Set up a local spark data platform
Creating a spark data platform on a local machine can be useful for learning about spark and delta lakes when you may not have access to a cloud platform with technologies such as Databricks or Synapse/Fabric.
These are steps that you can use to set up your own Spark Data Platform.
This page documents how to set-up a Spark data platform on a system running Arch Linux. For other Linux distros adjust to use the appropriate package manager. Likewise I have done this previously on MacOS, the steps are the same but I used the brew package manager rather than pacman.
Step 1 Update all your packages and install any dependencies.
sudo pacman -Syu tar wget
Step 2 Install Java
Spark runs on Java and you will need the JDK, the open JDK works well, I am using version 17.
sudo pacman -S jre17-openjdk
Once installed validate:
java --version
Which should output something like this:
openjdk 17.0.11 2024-04-16
OpenJDK Runtime Environment (build 17.0.11+9)
OpenJDK 64-Bit Server VM (build 17.0.11+9, mixed mode, sharing)
Step 3 Install Scala
If scala is not installed on your system then download and install it. You will find instructions at https://www.scala-lang.org/download/
To do so I copied the command provided at the scala website and ran it as below:
curl -fL https://github.com/coursier/coursier/releases/latest/download/cs-x86_64-pc-linux.gz | gzip -d > cs && chmod +x cs && ./cs setup
Make sure that scala is included in your systems path. On my system Scala has been installed at:
~/.local/share/coursier/bin
During the scala install, there were messages indicating that the following were added to my path:
Should we add ~/.local/share/coursier/bin to your PATH via ~/.profile, ~/.bash_profile
To ensure these locations were now in my active path I ran:
source ~/.profile
I then validated this with:
echo $PATH
I also checked that scala had been installed
scala -version
To which I received the following output
Scala code runner version 3.4.2 -- Copyright 2002-2024, LAMP/EPFL
I also received an error saying that JAVA_HOME was not set. TO resolve this simply run scala by typing
scala
and it will downloaded the required version of Java if there was a problem earlier
Step 3 Install Apache Spark
Go here and select the version you want, pick the latest.
https://spark.apache.org/downloads.html
In this article I am downloading spark-3.5.4-bin-hadoop3.tgz and then extracting the tar archive as follows
wget https://dlcdn.apache.org/spark/spark-3.5.4/spark-3.5.4-bin-hadoop3.tgz
tar xvf spark-3.5.4-bin-hadoop3.tgz
Move the extracted folder to the right location on your system.

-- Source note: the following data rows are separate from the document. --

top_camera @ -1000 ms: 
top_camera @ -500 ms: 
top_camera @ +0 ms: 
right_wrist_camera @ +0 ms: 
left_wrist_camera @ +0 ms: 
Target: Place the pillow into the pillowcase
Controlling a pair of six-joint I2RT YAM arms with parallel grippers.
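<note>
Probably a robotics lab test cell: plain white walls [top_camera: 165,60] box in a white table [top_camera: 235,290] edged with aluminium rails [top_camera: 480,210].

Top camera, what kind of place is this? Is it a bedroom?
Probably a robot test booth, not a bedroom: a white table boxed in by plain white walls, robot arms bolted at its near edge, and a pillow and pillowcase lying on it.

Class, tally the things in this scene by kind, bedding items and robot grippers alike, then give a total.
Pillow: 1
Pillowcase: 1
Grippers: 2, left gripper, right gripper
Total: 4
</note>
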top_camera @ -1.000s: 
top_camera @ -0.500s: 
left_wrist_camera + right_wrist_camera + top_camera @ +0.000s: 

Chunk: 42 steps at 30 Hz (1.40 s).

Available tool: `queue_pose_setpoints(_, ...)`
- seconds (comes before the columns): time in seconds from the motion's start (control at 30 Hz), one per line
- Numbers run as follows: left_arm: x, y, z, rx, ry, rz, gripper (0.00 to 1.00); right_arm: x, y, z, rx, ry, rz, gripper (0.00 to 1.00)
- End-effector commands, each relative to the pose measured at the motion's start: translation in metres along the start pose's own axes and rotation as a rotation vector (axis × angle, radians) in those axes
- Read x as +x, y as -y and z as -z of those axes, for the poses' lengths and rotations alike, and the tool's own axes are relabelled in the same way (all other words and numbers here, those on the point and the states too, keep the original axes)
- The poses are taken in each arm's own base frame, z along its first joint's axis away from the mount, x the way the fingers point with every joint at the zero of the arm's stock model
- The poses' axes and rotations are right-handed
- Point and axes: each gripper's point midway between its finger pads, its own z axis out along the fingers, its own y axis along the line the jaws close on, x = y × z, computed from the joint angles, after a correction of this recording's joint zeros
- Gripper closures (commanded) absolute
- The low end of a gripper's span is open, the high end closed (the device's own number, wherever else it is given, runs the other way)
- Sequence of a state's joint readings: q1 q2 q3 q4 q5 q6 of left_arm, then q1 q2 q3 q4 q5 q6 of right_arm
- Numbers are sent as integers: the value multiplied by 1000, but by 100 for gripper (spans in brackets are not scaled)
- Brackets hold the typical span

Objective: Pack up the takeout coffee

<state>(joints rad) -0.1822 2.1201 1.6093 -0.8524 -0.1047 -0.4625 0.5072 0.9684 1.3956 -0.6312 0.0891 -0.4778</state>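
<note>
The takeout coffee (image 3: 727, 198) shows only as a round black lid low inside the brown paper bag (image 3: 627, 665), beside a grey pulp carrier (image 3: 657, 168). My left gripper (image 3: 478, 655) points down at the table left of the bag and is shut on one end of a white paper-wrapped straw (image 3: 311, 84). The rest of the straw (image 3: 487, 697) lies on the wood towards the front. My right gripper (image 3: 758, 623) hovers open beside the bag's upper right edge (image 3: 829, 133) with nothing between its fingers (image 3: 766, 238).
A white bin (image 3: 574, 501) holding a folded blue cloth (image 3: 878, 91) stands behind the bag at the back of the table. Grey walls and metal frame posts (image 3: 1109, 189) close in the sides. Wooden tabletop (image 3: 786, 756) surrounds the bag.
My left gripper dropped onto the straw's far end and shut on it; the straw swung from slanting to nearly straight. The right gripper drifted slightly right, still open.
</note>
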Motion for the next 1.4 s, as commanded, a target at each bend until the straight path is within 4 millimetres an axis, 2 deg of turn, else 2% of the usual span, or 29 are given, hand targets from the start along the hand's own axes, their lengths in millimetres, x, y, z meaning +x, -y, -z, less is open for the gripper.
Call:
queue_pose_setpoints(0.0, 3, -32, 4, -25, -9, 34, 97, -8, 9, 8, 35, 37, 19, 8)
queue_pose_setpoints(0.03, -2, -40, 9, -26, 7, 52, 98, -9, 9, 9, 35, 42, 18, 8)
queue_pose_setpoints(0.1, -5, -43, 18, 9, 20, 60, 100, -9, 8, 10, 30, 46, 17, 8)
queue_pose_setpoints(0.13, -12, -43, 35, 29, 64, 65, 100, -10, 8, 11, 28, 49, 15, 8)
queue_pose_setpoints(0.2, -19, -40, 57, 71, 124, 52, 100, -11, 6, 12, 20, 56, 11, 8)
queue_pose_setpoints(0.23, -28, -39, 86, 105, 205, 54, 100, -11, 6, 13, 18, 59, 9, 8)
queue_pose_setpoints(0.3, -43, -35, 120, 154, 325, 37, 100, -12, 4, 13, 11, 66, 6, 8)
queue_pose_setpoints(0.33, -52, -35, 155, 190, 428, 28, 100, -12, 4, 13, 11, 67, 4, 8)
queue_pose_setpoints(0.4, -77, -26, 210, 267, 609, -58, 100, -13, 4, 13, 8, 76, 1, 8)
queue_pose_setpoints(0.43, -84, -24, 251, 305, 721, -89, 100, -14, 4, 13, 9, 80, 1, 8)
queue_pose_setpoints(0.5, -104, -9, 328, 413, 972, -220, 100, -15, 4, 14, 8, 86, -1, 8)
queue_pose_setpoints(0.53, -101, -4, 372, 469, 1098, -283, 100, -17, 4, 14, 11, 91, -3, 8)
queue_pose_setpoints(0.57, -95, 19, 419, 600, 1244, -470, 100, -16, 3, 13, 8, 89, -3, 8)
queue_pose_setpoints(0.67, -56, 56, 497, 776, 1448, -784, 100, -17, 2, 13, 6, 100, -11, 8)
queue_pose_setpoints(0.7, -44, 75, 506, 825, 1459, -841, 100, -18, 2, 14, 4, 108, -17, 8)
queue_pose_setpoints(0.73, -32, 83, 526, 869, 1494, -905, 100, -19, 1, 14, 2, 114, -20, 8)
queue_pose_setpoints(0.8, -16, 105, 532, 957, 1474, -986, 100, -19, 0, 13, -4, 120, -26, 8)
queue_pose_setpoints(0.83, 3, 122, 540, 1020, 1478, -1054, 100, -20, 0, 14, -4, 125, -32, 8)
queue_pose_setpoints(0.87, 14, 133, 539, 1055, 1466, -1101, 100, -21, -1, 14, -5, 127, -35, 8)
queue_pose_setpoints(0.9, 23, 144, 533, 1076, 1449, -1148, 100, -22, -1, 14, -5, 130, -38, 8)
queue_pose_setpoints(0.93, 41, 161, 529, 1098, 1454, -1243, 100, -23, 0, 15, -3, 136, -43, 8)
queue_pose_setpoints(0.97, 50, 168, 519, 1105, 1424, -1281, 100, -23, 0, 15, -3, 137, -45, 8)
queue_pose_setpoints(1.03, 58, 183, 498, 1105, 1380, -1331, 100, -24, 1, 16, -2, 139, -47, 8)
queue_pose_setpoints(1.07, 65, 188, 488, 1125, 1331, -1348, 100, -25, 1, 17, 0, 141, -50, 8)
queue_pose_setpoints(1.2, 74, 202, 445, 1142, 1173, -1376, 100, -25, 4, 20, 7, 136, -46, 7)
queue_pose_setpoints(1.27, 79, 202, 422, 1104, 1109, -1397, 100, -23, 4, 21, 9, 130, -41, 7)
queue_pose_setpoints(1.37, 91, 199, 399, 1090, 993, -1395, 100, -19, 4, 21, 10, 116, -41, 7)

I am moving mine to:
sudo mv spark-3.5.4-bin-hadoop3 /usr/local/spark
If you installed this in the same location as above add /usr/local/spark/bin to your path.
Step 4 Verify your spark installation
Run your spark shell with the below command “spark-shell” and you should see the below (note the below was from an install with an older version of Spark then mentioned above):
spark-shell
Welcome to
____ __
/ __/__ ___ _____/ /__
_\ \/ _ \/ _ `/ __/ '_/
/___/ .__/\_,_/_/ /_/\_\ version 3.5.1
/_/
Using Scala version 2.12.18 (OpenJDK 64-Bit Server VM, Java 17.0.11)
Type in expressions to have them evaluated.
Type :help for more information.
scala>
Step 5 Verify Pyspark shell
To use the pyspark shell enter the command “pyspark” below and you should see
pyspark
Welcome to
____ __
/ __/__ ___ _____/ /__
_\ \/ _ \/ _ `/ __/ '_/
/__ / .__/\_,_/_/ /_/\_\ version 3.5.1
/_/
Using Python version 3.12.3 (main, Apr 23 2024 09:16:07)
Spark context Web UI available at http://192.168.1.32:4040
Spark context available as 'sc' (master = local[*], app id = local-1717346117959).
SparkSession available as 'spark'.
>>>
Step 6 Using Delta with PySpark
To run a delta lake and to work with delta files you will find instructions here
https://delta.io/learn/getting-started/
Ensure you have the correct python libraries installed if you are using Python, we will do so below creating them in a virtual environment.
Create virtual environment
python -m venv venv
Install delta-spark library
pip install delta-spark
You are now ready to create some Python scripts, and create a delta-lake on your own system.
Here you can create a medallion architecture storing your delta files in different folders bronze, silver, gold if you like.
Other things to do is to start to play around with the Hive metastore.
As you play with these you will come to the realisation that Databricks, Synapse and Fabric are all very impressive, but are essentially a UI wrapper on Apache Spark and the Delta file format which is where the real magic lies.